Work out how many lines in the records contain the word "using", and give that number alone.

Records drawn from a dataset:
Content starts

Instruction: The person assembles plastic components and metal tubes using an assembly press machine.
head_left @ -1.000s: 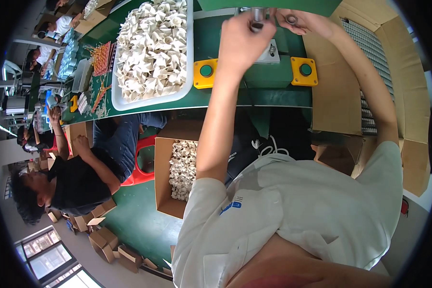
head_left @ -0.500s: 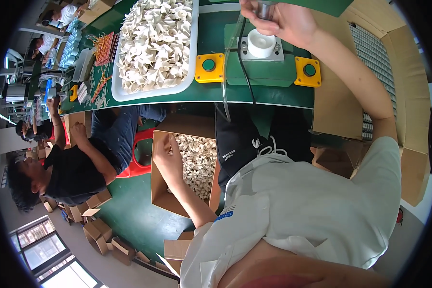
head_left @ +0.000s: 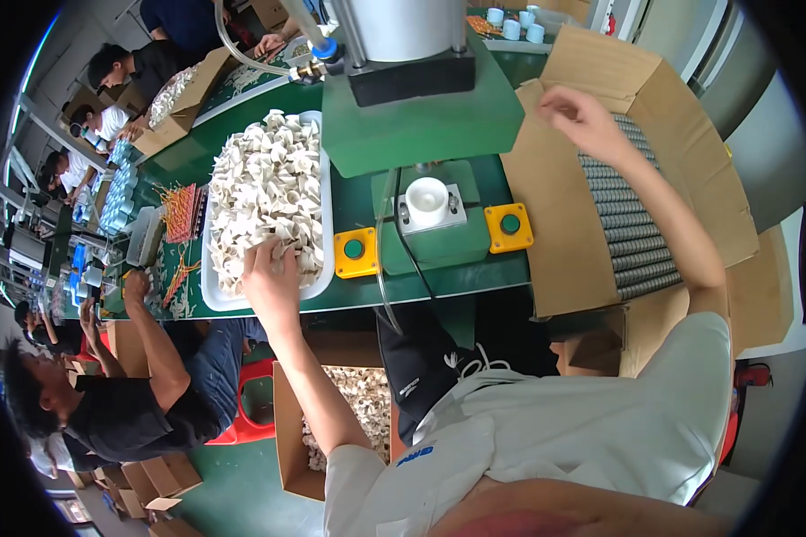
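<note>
My left hand (head_left: 273, 279) reaches over the near edge of a white tray (head_left: 327, 224) heaped with small white curled pieces (head_left: 269, 179). Its fingers are bent and apart, with the tips among the pieces; nothing can be seen gripped. My right hand (head_left: 587, 127) hangs over the far left part of an open cardboard box (head_left: 560, 215), its fingers loosely curved and seemingly with nothing in them. Rows of grey ribbed cylinders (head_left: 631, 228) fill that box. Between the hands, a white round cup-shaped holder (head_left: 427, 201) sits on a metal plate of a green press (head_left: 421, 116).
Yellow button boxes (head_left: 356, 253) flank the holder, each with a green button. A hose and cable hang before the press. Below the table edge stands a carton (head_left: 300, 438) of small pale parts. A co-worker in black (head_left: 134, 412) sits at the left.
My right hand has moved from above the holder to the box, and the metal cylinder it held is no longer visible. My left hand has risen from the lower carton to the tray.
</note>
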`<state>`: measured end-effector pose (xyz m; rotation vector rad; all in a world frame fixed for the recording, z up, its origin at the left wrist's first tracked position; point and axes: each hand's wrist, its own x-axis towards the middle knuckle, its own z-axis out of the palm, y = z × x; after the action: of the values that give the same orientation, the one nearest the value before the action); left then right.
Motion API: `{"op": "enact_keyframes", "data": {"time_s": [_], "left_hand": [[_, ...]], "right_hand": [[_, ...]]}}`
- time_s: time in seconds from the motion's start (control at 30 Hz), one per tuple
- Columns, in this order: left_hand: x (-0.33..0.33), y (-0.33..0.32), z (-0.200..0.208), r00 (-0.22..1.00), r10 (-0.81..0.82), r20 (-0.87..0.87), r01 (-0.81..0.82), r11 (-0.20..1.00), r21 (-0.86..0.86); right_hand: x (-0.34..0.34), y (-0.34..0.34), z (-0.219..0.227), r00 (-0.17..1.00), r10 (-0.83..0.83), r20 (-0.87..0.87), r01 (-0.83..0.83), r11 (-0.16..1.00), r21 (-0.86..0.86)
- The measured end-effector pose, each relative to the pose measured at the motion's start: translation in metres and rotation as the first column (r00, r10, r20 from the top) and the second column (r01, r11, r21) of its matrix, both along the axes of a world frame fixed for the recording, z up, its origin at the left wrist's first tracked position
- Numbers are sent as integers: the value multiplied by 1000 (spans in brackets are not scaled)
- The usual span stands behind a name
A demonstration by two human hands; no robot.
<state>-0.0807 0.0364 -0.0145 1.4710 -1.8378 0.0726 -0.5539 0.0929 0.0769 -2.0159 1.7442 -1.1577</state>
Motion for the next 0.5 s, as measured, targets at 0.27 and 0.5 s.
{"op": "enact_keyframes", "data": {"time_s": [0.27, 0.5], "left_hand": [[4, 0, -3, 998, -65, 27, 64, 998, 20], [-7, 13, 1, 984, -77, -162, 49, 985, -167]], "right_hand": [[-223, 35, -104, 603, -591, -535, 570, 789, -230], [-205, 16, -105, 706, -464, -535, 526, 849, -43]]}}
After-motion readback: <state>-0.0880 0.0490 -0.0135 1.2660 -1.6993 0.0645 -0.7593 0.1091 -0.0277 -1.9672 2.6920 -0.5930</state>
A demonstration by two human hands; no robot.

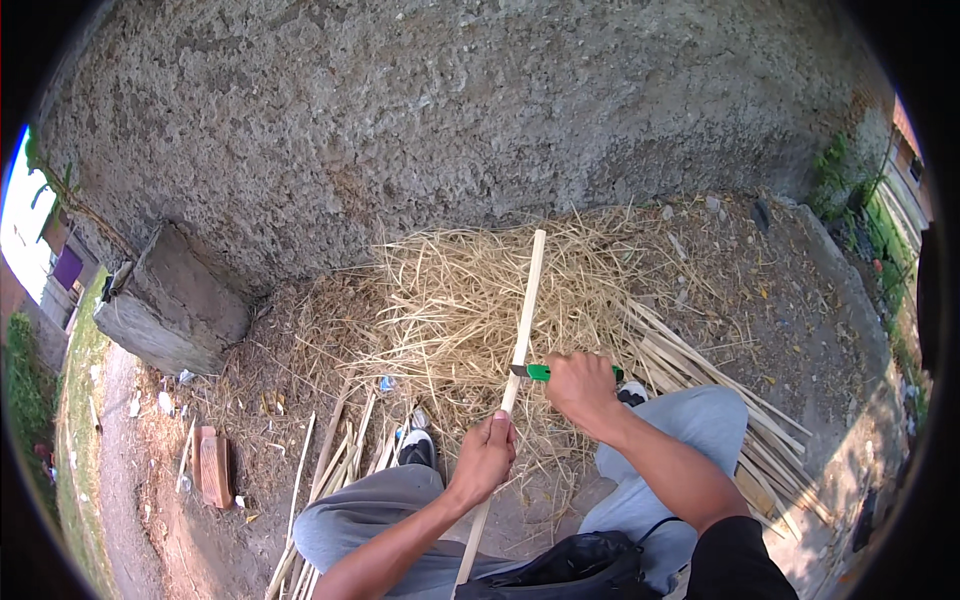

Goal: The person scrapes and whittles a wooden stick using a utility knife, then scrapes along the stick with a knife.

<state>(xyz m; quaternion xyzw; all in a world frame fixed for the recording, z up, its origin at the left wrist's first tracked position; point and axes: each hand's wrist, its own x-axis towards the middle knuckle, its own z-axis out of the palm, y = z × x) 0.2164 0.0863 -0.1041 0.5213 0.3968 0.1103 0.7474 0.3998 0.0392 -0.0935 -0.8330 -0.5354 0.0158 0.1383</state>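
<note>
A long pale strip of split bamboo or wood (530, 290) runs from my lap up and away, over the straw-coloured shavings. My left hand (484, 455) is closed round its lower middle. Just above that, my right hand (582, 388) grips a green-handled utility knife (539, 372). The dark blade of the knife lies across the strip, touching it a short way above my left hand. The knife's handle is mostly hidden inside my right fist.
A heap of curled shavings (450, 300) lies before me against a rough grey wall (480, 110). Bundles of strips lie by my right knee (760, 440) and left knee (340, 460). A reddish brick (213, 468) and a concrete block (175, 305) sit at left.
</note>
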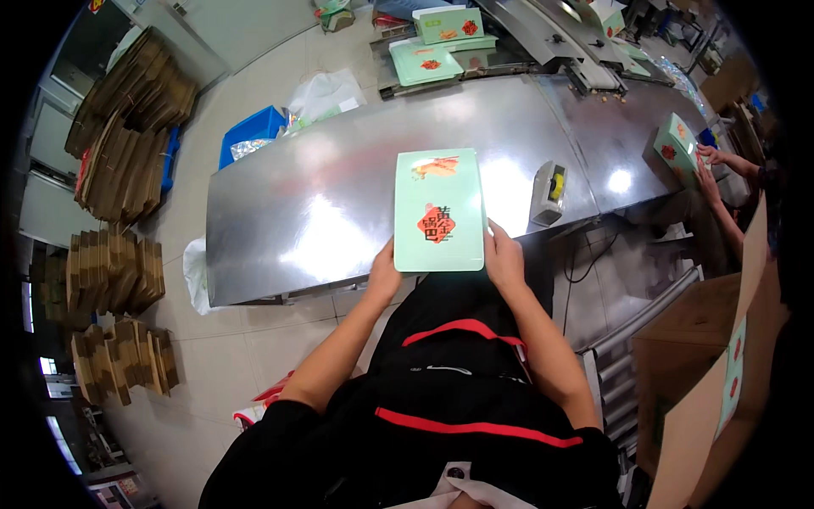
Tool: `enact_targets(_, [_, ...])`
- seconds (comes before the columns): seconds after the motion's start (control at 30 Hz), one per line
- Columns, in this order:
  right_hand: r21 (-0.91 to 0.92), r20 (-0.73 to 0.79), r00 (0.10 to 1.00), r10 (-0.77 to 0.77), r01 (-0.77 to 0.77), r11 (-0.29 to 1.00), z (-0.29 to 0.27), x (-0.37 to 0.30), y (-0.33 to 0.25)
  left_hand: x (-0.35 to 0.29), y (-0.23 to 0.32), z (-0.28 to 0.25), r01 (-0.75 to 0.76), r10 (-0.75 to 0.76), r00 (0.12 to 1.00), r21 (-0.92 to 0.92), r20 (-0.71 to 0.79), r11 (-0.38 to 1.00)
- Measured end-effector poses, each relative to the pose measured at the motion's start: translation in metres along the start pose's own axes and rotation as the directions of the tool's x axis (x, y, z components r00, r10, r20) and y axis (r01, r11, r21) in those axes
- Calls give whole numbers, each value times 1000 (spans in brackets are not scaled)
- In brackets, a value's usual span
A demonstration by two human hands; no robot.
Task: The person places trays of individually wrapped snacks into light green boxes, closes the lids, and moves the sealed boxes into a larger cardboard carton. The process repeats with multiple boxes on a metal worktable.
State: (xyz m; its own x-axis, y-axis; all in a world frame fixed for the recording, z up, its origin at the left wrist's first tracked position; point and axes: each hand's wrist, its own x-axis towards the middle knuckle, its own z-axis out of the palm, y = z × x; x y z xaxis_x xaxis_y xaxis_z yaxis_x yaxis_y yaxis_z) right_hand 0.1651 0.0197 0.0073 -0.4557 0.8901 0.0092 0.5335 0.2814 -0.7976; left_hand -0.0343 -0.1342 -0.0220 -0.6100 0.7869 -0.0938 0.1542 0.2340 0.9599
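Observation:
A pale green printed box (438,182) with a red diamond on its face is held upright in front of me, at the near edge of the steel table (280,229). My left hand (386,276) grips its lower left side, and my right hand (504,256) grips the lower right side. Most of the fingers are hidden behind the box. To the right of it, a grey tape dispenser (549,195) with a yellow roll rests on the table.
On the right a co-worker's hands (712,165) hold a similar green box (676,151). More green boxes (424,64) lie by the conveyor (560,42) at the back. An open carton (687,365) stands at right. Flattened cardboard stacks (114,276) line the left; a blue bin (253,131) sits behind the table.

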Motion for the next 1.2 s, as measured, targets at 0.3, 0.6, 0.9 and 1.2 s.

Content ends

SOLUTION BELOW:
2